年轻的狱卒见状,也没多说什么,往郭氏碗里夹的咸菜比其他人少了一些,完事儿就跟上老狱卒,走到牢房门口坐了下来。
“兵爷,再来一碗!”
“我也再来一碗!”
“兵爷,那里头的女人犯了啥事儿啊,咋连你都给嫌弃上了?”
一群犯人们喝完了第一碗粥,就冲着那老狱卒嚷嚷起来,还打听起了郭氏的事儿。
“都给老子闭嘴,不想喝粥了?”
老狱卒虽然不喜欢郭氏干的事儿,可他也不是说闲话的人,瞪了一群犯人一眼,给他们加了第二碗粥,就拎着空了的桶带着年轻狱卒走了。
至于郭氏,他真的没有再去添第二碗粥。
作为老狱卒,还负责给犯人们放饭,他还是有些权力的。
反正这郭氏也没有家里人来过问一句,饿上几天,之后他再给补上就行。
这种祸害别人家闺女的毒妇,老狱卒觉得他给饿上几顿,县令大人也不至于跟他发火。
“爹,娘的事儿,咱们管不管?”
而就在这个时候,连沟村袁愣子家里,郭氏的一儿一女也在商量着有关她的事情。
袁愣子一如既往的沉默,他坐在堂屋上首,低着头,也不知道在想些什么,这副样子让他的一儿一女都有些扛不住。

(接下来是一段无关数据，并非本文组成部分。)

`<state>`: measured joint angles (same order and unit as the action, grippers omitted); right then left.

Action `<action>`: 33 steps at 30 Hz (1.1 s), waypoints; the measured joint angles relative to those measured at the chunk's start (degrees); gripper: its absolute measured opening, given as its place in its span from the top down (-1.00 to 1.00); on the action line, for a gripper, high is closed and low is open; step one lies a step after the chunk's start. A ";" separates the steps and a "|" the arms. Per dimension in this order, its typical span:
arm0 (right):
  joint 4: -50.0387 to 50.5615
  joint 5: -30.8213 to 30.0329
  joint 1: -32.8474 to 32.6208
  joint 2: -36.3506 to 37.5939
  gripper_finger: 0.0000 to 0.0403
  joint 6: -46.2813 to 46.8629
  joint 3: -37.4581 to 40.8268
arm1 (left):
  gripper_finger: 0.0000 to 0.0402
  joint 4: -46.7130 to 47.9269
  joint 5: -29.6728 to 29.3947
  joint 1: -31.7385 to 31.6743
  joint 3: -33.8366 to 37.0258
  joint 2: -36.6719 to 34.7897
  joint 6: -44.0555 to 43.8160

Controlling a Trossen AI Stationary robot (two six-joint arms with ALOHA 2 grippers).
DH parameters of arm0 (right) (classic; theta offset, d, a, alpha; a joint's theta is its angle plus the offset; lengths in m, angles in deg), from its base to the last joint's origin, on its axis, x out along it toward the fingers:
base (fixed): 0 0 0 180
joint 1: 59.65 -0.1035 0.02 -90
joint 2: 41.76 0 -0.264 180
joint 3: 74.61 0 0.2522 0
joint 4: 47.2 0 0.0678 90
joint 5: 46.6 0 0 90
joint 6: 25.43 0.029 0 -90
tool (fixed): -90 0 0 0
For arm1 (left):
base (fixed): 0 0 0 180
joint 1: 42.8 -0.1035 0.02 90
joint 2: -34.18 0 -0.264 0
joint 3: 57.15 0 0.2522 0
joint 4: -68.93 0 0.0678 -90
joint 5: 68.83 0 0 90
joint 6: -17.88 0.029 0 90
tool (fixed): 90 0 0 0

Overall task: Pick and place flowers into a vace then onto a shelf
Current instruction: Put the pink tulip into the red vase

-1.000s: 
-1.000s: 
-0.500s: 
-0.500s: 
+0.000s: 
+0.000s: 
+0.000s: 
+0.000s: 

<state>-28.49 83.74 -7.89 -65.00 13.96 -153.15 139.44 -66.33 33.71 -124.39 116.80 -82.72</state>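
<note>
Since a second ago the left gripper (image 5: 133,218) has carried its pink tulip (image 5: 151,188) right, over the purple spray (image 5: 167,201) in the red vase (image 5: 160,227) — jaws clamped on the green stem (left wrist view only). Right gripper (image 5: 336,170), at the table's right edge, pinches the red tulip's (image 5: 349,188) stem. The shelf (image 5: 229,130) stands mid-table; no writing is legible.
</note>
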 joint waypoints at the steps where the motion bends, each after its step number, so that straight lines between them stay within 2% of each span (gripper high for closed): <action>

“我看还是别管了吧,有他这样的娘,我都抬不起头来!”
儿子袁土生说道,看向了自己的妹妹,他是不指望亲爹能拿出个意见来了。
“那毕竟是我们娘……”
袁小花面露犹豫之色,今天就她回来了,亲娘做出那种事儿,还被游街示众,她男人根本就不愿意跟她回这个家。
但是,母女连心。
无论郭氏做了多大的错事儿,袁小花还是心疼郭氏的。
“三十两银子呢,谁管?”
袁土生瞪着一双牛眼,他跟亲爹就好像两个极端,一个三棍子闷不出一个屁来,一个一点就着,脾气火爆。